Pipeline Walkers, Pipelayers, and Pipefitters
According to the Pipeline and Hazardous Materials Safety Administration (PHMSA), there are almost three million miles of pipeline for transporting liquid petroleum and natural gas in the U.S. Unfortunately, many of these pipes were laid decades ago and have become corroded and degraded over time. This puts anyone who works closely with these pipelines at risk of injury if the pipes leak or burst.
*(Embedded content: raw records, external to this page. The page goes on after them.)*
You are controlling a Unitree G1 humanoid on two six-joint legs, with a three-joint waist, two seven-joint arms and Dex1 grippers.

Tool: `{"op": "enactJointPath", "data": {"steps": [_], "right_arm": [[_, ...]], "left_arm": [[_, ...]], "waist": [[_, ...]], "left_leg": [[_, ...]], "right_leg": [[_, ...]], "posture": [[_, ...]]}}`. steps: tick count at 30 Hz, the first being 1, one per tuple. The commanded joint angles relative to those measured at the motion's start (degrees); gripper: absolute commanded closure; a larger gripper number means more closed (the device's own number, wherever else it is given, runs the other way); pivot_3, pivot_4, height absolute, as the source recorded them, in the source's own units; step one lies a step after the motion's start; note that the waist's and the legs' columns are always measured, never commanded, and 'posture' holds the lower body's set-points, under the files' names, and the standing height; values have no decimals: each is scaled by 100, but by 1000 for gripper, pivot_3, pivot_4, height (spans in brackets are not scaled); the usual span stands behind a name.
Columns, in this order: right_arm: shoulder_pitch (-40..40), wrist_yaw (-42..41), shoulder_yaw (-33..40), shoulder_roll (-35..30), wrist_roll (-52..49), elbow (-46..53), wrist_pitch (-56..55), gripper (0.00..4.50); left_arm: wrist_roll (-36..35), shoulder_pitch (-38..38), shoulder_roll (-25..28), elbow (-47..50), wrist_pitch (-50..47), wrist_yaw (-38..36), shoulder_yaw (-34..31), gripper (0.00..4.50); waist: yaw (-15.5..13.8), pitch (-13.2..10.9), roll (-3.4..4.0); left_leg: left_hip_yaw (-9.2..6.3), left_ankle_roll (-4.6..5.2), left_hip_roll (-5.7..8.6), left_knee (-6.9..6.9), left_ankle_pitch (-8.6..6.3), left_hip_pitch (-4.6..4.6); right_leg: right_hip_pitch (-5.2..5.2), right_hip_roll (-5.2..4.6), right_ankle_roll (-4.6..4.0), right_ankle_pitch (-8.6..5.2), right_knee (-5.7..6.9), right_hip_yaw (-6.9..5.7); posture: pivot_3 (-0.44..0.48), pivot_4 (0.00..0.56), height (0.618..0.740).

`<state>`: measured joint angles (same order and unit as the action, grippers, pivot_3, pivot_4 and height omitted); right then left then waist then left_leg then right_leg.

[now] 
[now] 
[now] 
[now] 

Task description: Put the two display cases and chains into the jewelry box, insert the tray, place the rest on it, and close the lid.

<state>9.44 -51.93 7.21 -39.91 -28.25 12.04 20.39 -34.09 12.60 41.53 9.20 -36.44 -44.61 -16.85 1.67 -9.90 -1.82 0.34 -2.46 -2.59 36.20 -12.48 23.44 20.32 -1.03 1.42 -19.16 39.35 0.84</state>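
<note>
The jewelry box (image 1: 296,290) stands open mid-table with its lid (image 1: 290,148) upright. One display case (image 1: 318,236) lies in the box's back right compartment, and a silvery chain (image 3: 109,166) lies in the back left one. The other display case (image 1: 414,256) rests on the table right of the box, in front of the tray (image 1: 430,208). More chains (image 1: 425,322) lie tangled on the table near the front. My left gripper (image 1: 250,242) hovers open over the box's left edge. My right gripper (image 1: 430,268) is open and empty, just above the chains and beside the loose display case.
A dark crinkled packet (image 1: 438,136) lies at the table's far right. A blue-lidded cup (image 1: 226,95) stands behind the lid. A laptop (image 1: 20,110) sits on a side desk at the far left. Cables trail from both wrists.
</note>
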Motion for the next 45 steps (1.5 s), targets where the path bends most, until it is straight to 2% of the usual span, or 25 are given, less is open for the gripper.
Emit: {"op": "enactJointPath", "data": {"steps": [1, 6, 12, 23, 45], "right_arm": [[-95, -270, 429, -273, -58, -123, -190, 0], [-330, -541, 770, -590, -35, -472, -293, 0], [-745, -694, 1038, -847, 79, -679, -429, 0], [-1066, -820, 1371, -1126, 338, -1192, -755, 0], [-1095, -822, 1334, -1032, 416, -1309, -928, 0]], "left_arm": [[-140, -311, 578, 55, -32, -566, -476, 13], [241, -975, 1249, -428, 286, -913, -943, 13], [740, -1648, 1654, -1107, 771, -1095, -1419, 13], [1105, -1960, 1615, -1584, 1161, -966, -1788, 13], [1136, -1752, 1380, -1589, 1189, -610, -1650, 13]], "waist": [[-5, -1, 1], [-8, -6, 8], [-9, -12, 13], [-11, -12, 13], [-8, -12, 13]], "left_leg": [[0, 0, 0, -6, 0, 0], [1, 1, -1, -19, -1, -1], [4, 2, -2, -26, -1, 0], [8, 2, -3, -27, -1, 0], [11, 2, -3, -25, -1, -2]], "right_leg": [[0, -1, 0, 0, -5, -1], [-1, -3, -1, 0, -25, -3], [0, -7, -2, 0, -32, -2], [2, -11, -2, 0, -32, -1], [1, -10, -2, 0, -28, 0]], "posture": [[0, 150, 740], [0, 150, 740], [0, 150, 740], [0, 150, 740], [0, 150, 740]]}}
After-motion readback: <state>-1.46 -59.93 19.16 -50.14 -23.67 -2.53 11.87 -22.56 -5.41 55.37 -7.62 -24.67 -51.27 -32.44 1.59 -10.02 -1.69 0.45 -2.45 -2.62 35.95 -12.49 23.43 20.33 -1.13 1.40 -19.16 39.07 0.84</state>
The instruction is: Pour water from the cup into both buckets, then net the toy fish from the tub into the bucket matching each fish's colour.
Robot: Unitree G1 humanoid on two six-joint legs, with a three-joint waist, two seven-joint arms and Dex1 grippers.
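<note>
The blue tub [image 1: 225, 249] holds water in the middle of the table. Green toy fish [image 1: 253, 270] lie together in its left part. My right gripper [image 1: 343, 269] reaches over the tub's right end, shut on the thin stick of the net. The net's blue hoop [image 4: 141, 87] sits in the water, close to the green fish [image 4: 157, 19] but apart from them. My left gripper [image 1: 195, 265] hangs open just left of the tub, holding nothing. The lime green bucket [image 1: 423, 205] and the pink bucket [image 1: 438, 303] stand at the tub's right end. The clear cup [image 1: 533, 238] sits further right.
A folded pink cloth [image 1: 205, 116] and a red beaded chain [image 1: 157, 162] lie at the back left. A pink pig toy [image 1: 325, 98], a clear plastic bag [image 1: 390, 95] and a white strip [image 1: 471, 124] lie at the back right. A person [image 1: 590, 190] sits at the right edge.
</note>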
Truck accidents are the leading cause of injury and death for oilfield workers. This is largely due to the longer shifts that these employees are expected to work. The fatigue and exhaustion from being on duty for long hours can result in collisions, either on the worksite, or on freeways when transporting cargo or equipment to or from an oilfield. The vehicles themselves are extremely large, often weighing upwards of 80,000 pounds. Maneuvering such massive vehicles in an oilfield can be difficult, as the spaces between oil wells are often very small. Oilfields are also littered with dangerous equipment and heavy machinery that truck drivers must navigate, all while driving on less than ideal terrain, such as gravel, dirt, and mud.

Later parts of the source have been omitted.